20 июля возле сыроварни в горах над Златицей чета нашла наконец Филипа Тотю и четверых гайдуков, уцелевших после разгрома его четы. Прискорбный рассказ об обычных несчастьях, которые могли в любую минуту постичь и первую чету, дал и без того встревоженному Левскому новую пищу для размышлений.
На следующий день, когда гайдуки направлялись к овечьему загону, где надеялись достать у пастухов хлеба, они совершенно неожиданно наткнулись на турецкую воинскую часть из четырех десятков человек, которой командовал сам каймакам Златицы. Турки крепко спали возле пастушьих костров. В короткой схватке несколько турок было ранено, а остальные убежали, бросив все походное имущество каймакама на произвол судьбы.
После этого инцидента, который легко мог кончиться катастрофой, если бы турки увидели их первыми, Хитов повел отряд обратно, на хребет Балкан, чтобы избежать новых столкновений. И все же к полудню возле сыроварни они наткнулись на другой турецкий отряд. Сражение длилось до сумерек; командир турок был убит, а солдаты отступили; среди болгар жертв не было. Во время всего остального пути Хитов искусно избегал встречи с множеством турецких отрядов, которые рыскали по горам в поисках четы. Гайдуки все время держались хребта и как могли питались тем, что удавалось достать у пастухов.

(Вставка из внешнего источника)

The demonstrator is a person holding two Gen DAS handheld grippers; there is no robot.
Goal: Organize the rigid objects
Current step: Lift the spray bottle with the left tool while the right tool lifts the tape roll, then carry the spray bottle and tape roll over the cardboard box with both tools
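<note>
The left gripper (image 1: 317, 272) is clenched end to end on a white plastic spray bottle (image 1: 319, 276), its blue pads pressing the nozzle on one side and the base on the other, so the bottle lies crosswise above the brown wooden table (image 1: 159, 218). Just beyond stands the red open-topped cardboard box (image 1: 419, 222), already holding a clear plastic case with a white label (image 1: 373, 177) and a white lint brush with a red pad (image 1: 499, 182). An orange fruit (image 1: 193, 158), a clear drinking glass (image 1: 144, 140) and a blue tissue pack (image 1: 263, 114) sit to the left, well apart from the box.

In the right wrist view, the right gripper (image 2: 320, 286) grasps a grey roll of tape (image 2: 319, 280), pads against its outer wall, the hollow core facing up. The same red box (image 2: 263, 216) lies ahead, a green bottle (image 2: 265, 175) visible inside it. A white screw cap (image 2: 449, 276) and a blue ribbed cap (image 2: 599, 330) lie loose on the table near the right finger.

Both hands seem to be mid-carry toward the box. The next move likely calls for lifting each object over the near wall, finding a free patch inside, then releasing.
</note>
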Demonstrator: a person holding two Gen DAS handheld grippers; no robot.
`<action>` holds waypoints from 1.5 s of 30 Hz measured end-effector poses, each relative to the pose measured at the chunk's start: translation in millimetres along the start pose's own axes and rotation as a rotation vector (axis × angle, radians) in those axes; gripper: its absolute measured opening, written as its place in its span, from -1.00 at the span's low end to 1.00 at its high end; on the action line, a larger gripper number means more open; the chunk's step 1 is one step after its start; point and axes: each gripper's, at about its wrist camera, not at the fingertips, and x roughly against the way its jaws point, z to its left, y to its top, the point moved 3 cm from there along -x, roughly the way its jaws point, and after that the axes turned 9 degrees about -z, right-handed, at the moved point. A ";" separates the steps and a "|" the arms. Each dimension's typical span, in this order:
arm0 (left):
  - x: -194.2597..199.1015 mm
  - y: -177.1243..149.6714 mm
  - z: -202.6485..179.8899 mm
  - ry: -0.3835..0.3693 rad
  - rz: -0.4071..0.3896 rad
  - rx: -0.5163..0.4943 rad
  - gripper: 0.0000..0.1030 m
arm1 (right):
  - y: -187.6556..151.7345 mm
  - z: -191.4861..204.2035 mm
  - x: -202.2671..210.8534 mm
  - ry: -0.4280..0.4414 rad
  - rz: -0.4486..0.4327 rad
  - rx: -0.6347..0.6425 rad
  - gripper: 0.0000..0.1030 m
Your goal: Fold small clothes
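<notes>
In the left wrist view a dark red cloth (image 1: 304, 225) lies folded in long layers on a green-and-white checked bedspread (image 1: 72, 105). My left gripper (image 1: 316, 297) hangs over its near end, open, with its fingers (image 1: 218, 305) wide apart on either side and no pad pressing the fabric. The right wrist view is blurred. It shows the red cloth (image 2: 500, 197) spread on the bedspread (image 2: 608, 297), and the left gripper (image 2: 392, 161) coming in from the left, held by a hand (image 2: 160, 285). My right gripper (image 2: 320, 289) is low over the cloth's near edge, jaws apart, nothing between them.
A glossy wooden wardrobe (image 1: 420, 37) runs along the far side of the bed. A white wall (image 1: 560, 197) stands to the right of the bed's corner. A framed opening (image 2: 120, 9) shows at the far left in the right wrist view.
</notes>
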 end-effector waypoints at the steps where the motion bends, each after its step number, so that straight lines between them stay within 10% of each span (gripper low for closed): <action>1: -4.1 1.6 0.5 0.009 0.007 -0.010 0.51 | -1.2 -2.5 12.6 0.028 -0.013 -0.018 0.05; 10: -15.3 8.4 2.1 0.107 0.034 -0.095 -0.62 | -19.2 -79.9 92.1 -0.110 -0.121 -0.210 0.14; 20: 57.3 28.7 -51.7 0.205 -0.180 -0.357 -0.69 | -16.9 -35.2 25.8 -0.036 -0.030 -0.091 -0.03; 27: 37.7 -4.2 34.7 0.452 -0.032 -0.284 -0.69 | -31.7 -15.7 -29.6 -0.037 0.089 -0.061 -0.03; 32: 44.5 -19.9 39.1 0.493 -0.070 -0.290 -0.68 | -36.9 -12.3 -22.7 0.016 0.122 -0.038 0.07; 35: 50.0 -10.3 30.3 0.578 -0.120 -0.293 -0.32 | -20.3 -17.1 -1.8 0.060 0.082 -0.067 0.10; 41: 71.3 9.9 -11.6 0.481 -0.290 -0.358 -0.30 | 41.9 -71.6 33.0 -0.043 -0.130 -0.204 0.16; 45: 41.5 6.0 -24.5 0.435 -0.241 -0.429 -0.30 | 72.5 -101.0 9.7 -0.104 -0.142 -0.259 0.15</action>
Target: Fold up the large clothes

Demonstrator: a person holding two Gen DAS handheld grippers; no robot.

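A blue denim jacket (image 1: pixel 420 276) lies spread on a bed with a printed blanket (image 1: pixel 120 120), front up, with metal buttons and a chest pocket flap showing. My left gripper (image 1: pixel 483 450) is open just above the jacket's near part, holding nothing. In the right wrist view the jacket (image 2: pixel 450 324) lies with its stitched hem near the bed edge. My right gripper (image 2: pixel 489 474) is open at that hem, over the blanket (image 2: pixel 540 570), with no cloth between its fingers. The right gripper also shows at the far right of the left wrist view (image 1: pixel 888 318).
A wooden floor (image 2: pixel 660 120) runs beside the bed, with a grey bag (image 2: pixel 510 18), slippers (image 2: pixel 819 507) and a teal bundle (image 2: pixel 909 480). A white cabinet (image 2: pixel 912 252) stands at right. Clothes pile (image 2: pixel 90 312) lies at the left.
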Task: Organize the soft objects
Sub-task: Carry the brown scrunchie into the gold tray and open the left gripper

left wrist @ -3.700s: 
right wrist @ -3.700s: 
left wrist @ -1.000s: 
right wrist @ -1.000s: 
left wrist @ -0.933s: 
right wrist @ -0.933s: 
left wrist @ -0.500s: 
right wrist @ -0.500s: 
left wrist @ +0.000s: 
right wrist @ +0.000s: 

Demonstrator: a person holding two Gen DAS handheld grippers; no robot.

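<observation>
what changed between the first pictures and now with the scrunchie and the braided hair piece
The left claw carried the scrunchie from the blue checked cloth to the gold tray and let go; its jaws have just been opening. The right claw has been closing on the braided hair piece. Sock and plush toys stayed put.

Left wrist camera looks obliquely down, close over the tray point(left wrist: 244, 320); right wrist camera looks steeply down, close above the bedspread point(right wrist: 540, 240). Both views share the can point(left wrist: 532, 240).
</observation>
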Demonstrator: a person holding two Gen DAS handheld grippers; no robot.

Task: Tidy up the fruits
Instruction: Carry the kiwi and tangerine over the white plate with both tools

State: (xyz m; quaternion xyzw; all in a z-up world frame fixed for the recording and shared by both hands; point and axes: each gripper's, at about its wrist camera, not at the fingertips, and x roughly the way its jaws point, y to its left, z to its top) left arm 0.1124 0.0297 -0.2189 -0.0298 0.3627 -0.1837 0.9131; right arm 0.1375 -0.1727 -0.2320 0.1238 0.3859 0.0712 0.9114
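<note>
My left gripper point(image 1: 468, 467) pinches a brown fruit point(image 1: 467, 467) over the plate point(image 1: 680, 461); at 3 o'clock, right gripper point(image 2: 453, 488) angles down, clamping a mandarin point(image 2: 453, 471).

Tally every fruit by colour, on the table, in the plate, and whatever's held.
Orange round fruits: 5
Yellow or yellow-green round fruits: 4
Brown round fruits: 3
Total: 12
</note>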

Уже наступил август. Трава на горных лугах, такая зеленая и свежая в начале пути, выгорела под безжалостным солнцем и превратилась в сухое сено. Хитов хотел во что бы то ни стало привести отряд в безопасное место, и хотя люди были голодны и устали, он не давал им отдыха, и после ряда форсированных маршей чета подошла к сербской границе, которую и пересекла на рассвете 4 августа. Сербские власти приняли болгар гостеприимно и разрешили отправиться кто куда пожелает. Хитов, Левский и Кыршовский, который вел журнал четы, решили ехать в Белград. Шли слухи о том, что «Добродетельная дружина» организует в этом городе болгарское военное училище, ибо Россия в своей текущей политике склонна поощрять сближение болгар и сербов с целью возможного создания единого и независимого монархического государства. Училище финансируют русские, там будут обучать молодых болгар командованию боевыми единицами численностью не менее ста двадцати человек. Обучение должно закончиться не позднее марта 1868 года, ибо ожидается новая война Сербии с Турцией.